● Task prompt
Restate the data below word for word, leaving nothing out.

● Information shown
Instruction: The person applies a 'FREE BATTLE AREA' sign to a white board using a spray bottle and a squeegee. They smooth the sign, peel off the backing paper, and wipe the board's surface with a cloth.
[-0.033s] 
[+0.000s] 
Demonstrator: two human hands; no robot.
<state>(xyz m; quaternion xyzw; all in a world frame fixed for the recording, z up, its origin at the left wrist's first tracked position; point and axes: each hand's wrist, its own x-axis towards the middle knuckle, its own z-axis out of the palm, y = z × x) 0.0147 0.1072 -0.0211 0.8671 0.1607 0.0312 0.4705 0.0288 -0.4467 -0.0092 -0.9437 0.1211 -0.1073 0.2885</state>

● Your response
Instruction: The person applies a 'FREE BATTLE AREA' sign to a white board using a spray bottle and a squeegee. They smooth the sign, peel off the backing paper, and wipe the board's surface with a cloth.
[-0.033s] 
[+0.000s] 
Demonstrator: two human hands; no robot.
<state>(xyz m; quaternion xyzw; all in a world frame fixed for the recording, z up, its origin at the left wrist's first tracked position; point and axes: each hand's wrist, its own x-axis towards the middle knuckle, its own z-axis out of the palm, y = z × x) 0.0147 0.1072 -0.0211 0.8671 0.1607 0.0312 0.4705 0.0288 -0.4467 -0.0092 -0.9437 0.1211 -0.1073 0.2885</state>

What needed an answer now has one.